Member of the Legislative Council
- In office 1923–1944, 1950–1953
- Constituency: Southern (European)

Personal details
- Born: Akaroa, New Zealand
- Died: 14 June 1956 Auckland, New Zealand
- Profession: Newspaper owner

= Alport Barker =

Fijian newspaper owner and politician (died 1956)

Sir Thomas William Alport Barker (died 14 June 1956) was a Fijian newspaper owner and politician. He owned the Fiji Times for several decades and was a member of the Legislative Council for over 20 years.

==Biography==
Barker was born in Akaroa in New Zealand. His family moved to Fiji when he was young and he attended school in Suva. He worked at P.S. Solomon legal firm and was called to the bar, but did not practice law. Instead, he established a newspaper, the Western Pacific Herald in 1901. In 1909 he married Evelyn Turner, daughter of Legislative Council member James Burton Turner; they subsequently had a daughter, Molly. In 1918 Barker bought the Fiji Times, merging it with his other newspaper to form the Fiji Times and Herald. He also controlled the Samoa Herald for several years until 1936. Whilst in the newspaper business, he served as Chairman of the Suva Chamber of Commerce.

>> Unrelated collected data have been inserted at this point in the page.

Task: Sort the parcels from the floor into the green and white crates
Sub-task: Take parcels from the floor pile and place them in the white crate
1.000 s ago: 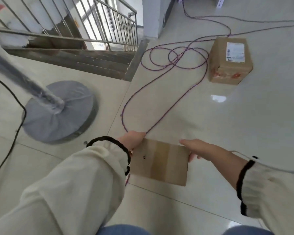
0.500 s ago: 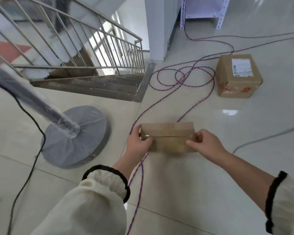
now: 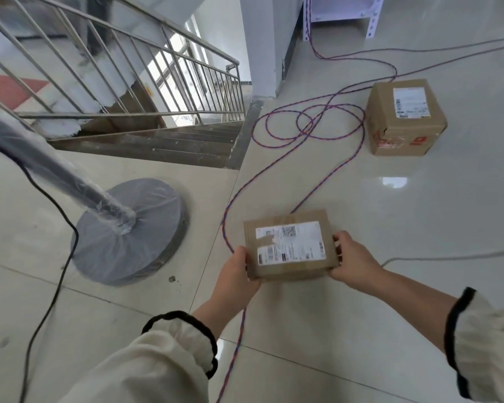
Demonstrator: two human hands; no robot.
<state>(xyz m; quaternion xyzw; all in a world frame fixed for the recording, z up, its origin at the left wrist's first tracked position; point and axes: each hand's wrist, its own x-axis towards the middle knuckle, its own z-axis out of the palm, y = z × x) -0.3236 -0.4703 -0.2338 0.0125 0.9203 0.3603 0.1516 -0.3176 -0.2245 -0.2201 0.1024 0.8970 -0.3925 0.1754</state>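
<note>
- Two hands hold one small flat parcel [image 3: 290,247] in the lower middle of the frame, lifted clear of the floor [image 3: 419,216], with its white label [image 3: 300,234] facing up.
- The left hand [image 3: 239,274] grips the parcel's lower-left corner, thumb along the edge; its fingers go out of sight beneath.
- The right hand [image 3: 352,260] grips the right-hand end, thumb on the top edge and fingers curled round the side.
- The parcel is cardboard and looks stiff. It sits level between two edge grips, so it is probably light.
- Its brown faces look smooth, perhaps taped, so a pinch at the rim could slip. Holding the two short ends with fingers underneath seems the safest grip, and one palm under the middle would likely do as well.
- A second, bigger box [image 3: 405,120] stands on the floor at the upper right, label on top, with a tear near its front edge. It is likely heavier and would want both hands low on opposite sides.
- A purple cord [image 3: 326,181] loops across the floor between the two boxes and runs on under the held parcel, where it could catch a foot.
- Neither crate is in view.
- A round grey stand base [image 3: 134,237] sits at the left, and stairs [image 3: 163,141] go down at the upper left.
</note>
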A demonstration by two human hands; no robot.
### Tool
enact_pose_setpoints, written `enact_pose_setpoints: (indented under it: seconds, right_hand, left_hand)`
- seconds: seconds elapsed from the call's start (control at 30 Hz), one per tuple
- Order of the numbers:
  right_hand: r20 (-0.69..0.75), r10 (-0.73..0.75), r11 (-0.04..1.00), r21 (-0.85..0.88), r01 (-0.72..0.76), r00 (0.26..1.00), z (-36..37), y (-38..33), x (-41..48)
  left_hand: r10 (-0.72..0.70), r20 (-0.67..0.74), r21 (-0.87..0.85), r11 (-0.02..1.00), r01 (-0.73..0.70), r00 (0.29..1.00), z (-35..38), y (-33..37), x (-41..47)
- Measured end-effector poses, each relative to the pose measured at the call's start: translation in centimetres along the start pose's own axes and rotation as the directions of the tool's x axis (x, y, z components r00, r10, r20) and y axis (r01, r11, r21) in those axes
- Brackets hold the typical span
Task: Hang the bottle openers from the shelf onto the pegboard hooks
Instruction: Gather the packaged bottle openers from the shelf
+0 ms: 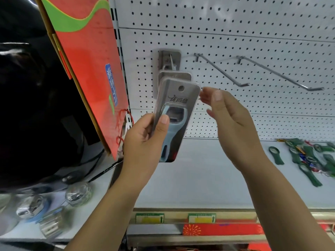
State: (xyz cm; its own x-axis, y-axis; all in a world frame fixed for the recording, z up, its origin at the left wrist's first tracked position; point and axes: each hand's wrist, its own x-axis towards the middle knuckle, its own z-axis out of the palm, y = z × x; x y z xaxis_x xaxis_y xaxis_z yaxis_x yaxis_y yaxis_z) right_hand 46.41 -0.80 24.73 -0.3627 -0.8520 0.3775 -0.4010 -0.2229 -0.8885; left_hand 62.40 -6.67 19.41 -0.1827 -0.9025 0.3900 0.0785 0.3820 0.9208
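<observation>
Bottle opener pack (175, 116) gripped in left hand (145, 140) before pegboard (235, 33); right hand (233, 124) loose-fingered, holding nothing.

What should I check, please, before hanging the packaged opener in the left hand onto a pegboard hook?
1. Grip: the left hand holds the grey blister card with the light-blue bottle opener, thumb across its front: ok.
2. The round hang hole at the card's top is uncovered: ok.
3. Hole on a hook: nothing passes through it: not ok.
4. The right hand is open beside the card's top right corner, holding nothing: ok.
5. Free hooks: two long bare metal hooks stand to the right: ok.
6. Room on the left hook behind the two hanging grey cards: cannot tell.
</observation>
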Motion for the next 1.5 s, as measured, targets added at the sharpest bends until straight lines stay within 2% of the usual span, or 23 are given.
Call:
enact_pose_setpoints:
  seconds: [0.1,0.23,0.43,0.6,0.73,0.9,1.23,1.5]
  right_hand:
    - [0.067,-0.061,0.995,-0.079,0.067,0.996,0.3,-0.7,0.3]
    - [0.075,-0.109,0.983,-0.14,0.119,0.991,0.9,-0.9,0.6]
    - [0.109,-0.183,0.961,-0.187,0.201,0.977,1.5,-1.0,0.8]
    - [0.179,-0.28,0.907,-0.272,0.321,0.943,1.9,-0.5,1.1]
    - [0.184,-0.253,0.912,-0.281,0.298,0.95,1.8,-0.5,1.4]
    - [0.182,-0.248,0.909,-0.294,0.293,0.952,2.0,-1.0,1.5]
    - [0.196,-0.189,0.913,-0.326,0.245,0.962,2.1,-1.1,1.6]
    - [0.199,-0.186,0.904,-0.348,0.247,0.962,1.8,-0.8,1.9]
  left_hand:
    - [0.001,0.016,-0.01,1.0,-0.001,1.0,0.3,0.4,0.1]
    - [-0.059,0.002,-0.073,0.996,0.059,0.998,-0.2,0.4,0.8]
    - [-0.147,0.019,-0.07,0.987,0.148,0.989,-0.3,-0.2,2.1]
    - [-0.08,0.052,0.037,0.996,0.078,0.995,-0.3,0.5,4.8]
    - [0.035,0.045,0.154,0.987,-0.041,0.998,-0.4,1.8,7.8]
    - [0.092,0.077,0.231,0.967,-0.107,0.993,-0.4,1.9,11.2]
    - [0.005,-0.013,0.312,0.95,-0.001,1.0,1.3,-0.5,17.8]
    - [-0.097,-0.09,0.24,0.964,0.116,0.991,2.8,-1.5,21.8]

Barker was also involved in sport and was President of the Suva Rugby Union for 15 years. He was made a Commander of the British Empire in the 1946 New Year Honours, before being knighted in the 1951 New Year Honours.

After his wife died on 27 November 1951, he returned to New Zealand. He remarried in 1952, but died on 14 June 1956 in Auckland aged 82.

===Political career===
Barker ran for election to the Legislative Council in the Southern constituency in the 1923 elections and defeated John Linn Hunt. He was returned unopposed in the 1926 elections and was re-elected in 1929, 1932 (unopposed), 1937 (unopposed) and 1940, before losing his seat to Amie Ragg in the 1944 elections. He ran for office again in the 1947, but failed to unseat Ragg. However, in the 1950 elections he defeated Ragg by 134 votes to return to the Legislative Council. He did not contest the 1953 elections.

During his time in the Legislative Council he became a member of the Executive Council. He was also elected to Suva Town Council in January 1949, and served as Chairman of the Town Board for three years. He was mayor of the city on five occasions.

Alongside John Percy Bayly, he campaigned for ethnic Fijians to be given the franchise, travelling to the UK at his own expense to make the case to the British authorities.